Algérie-Nigéria : Arkab s’exprime sur le projet de gazoduc transsaharien

L’Algérie accorde un intérêt particulier à la concrétisation « rapide » du projet de gazoduc transsaharien (TSGP) visant à connecter les gisements de gaz naturel nigérians à l’Europe via le réseau de gazoduc algérien, a affirmé jeudi à Alger le ministre de l’Energie et des Mines, Mohamed Arkab.

« Nous accordons un intérêt particulier à la concrétisation rapide de cet important projet qui donnera un nouvel élan aux relations entre nos deux pays, en termes de coopération technique et de renforcement des capacités », a souligné M. Arkab dans son discours à l’occasion d’une rencontre au siège du ministère avec la délégation de l’Institut national des études politiques et stratégiques du Nigéria (NIPSS) qui effectue une visite en Algérie, rapporte l’agence officielle APS.

Ceci, a-t-il dit, induira des retombées socio-économiques importantes dans les pays de transit, dans le respect de la protection de l’environnement et du développement durable. A cet effet, le ministre a réitéré le souhait de la partie algérienne de voir le Nigéria ratifier l’accord intergouvernemental relatif au projet TSGP signé en 2009 à Abuja. Le projet est inscrit au programme du Nouveau partenariat pour le développement de l’Afrique (NEPAD), a-t-il fait savoir.

« Nous devrons œuvrer ensemble pour construire l’avenir énergétique de l’Afrique, à travers le renforcement des relations bilatérales », a-t-il plaidé, tout en relevant « les importantes ressources énergétiques » dont disposent les deux pays leur permettant de développer de nombreux projets d’intérêt commun. Ces projets vont contribuer, a-t-il mentionné, au développement du continent à travers l’amélioration de l’accès à l’énergie.

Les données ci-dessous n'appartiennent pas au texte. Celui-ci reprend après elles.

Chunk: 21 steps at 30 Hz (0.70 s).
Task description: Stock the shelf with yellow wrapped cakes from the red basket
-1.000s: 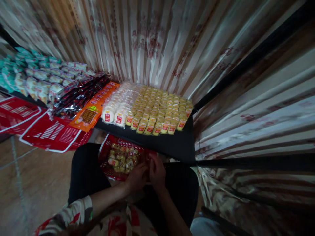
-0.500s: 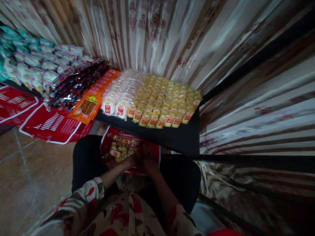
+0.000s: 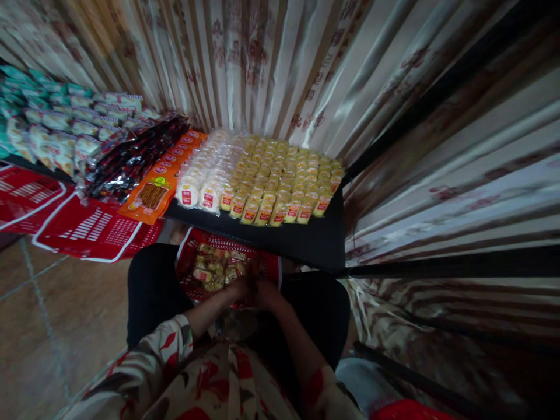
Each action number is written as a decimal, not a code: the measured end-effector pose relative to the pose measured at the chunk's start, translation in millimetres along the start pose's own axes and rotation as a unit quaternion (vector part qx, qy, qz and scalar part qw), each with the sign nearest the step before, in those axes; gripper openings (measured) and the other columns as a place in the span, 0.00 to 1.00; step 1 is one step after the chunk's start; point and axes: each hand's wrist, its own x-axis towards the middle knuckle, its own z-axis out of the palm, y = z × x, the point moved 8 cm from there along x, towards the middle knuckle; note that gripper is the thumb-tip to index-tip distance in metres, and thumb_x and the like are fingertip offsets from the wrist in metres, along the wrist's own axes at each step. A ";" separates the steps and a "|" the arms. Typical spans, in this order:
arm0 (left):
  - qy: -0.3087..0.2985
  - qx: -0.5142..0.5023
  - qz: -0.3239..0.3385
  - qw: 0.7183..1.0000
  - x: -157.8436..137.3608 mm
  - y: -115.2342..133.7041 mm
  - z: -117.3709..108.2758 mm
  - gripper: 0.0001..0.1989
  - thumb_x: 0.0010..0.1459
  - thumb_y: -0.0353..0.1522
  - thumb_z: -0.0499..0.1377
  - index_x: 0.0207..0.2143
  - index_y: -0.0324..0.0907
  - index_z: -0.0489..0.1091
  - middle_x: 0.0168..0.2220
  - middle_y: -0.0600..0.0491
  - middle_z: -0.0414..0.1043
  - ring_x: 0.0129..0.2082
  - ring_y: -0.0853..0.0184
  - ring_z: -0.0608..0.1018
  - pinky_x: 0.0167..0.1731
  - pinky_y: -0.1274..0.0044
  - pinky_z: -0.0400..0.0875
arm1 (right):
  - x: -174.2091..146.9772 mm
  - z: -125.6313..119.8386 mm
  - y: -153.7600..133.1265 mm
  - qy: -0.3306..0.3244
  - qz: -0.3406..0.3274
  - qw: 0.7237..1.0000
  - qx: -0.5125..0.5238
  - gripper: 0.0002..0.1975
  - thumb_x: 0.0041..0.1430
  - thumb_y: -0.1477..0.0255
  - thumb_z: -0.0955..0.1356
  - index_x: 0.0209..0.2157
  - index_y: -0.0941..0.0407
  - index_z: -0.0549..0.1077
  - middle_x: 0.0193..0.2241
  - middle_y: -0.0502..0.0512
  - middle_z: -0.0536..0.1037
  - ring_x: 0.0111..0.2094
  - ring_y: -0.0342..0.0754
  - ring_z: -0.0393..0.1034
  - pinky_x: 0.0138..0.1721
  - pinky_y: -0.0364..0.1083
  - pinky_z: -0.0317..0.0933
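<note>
A red plastic basket (image 3: pixel 271 265) sits between my knees, with several small yellow wrapped snack packs (image 3: pixel 214 268) in its left part. My left hand (image 3: pixel 240 288) and my right hand (image 3: pixel 265 294) come together over the basket's near right side. Deep shadow and blur hide the fingers of both, and whether anything is in them does not show. On the black shelf (image 3: pixel 319 245) just beyond, rows of yellow wrapped packs (image 3: pixel 275 186) with red labels stand beside rows of white ones (image 3: pixel 199 181).
Left along the shelf lie an orange snack bag (image 3: pixel 161 178), dark shiny packets (image 3: pixel 126 163), white packets (image 3: pixel 83 125) and green ones (image 3: pixel 26 87). Red baskets (image 3: pixel 100 227) stand below them on the tiled floor (image 3: pixel 83 309). A patterned curtain (image 3: pixel 258 64) hangs behind, crossed by black bars.
The view has shifted slightly, so the shelf goods appear a little further left. Both hands stay together at the basket, and more of the packs inside shows beside them.
</note>
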 end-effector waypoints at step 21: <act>0.001 -0.209 0.025 0.978 -51.9 105.2 -36.9 0.11 0.49 0.28 0.61 0.37 0.38 0.67 0.27 0.57 0.67 0.27 0.75 0.70 0.26 0.83 0.66 | -62.7 -96.3 7.4 0.195 -0.047 0.827 0.526 0.20 0.46 0.56 0.67 0.34 0.56 0.72 0.31 0.53 0.78 0.32 0.49 0.73 0.31 0.46 0.67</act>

De plus, M. Arkab a rappelé que « l’Algérie déploie d’importants efforts pour le développement des échanges énergétiques à l’échelle continentale ». « Notre stratégie de développement accorde, en effet, une place privilégiée à l’énergie en tant que levier de l’intégration régionale », a-t-il soutenu.

Algérie-Maroc : Course pour construire le premier gazoduc relié au Nigéria

Pour rappel, l’idée d’un gazoduc reliant le Nigeria à l’Algérie, surnommé le « transsaharien », a germé dans les années 1980, mais l’accord concrétisant la mise en œuvre du projet n’a été qu’en 2009 par les gouvernements du Niger, du Nigéria et de l’Algérie. Cet accord avait permis de lancer pour la première fois les études de faisabilité du projet en vue de le concrétiser. Cependant, à ce jour, la construction du gazoduc n’a toujours pas commencé.

La longueur du gazoduc transsaharien sera de 4 128 kilomètres et sa capacité annuelle de trente milliards de mètres cubes. Le gazoduc devrait être détenu prévus d’être détenu à 90% par le groupe Sonatrach et la NNPC (Nigerian National Petroleum Corporation), et à 10% par la Compagnie nationale du pétrole du Niger. Il devrait partir de Warri au Nigeria et aboutira à Hassi R’mel en Algérie en passant par le Niger. Mais, ce qui pose problème, c’est que le gazoduc traverse plusieurs zones instables et qui mettent en péril sa sécurité et donc sa fiabilité.

Fin novembre 2020, la relance du projet de gazoduc transsaharien a été abordée par l’ex-ministre des Affaires étrangères, Sabri Boukadoum, avec son homologue nigérian, Geoffrey Onyeama. Sabri Boukadoum était alors en visite à Abuja, la capitale du Nigéria.

« J’ai Rencontré mon frère Geoffrey Onyeama à Abuja. Nous avons eu des discussions fructueuses sur le renforcement des relations bilatérales et la mise en œuvre de projets stratégiques en cours de développement, notamment la liaison autoroute transsaharienne Lagos à Alger, le pipeline transsaharien et le câble à fibre optique », avait tweeté Sabri Boukadoum.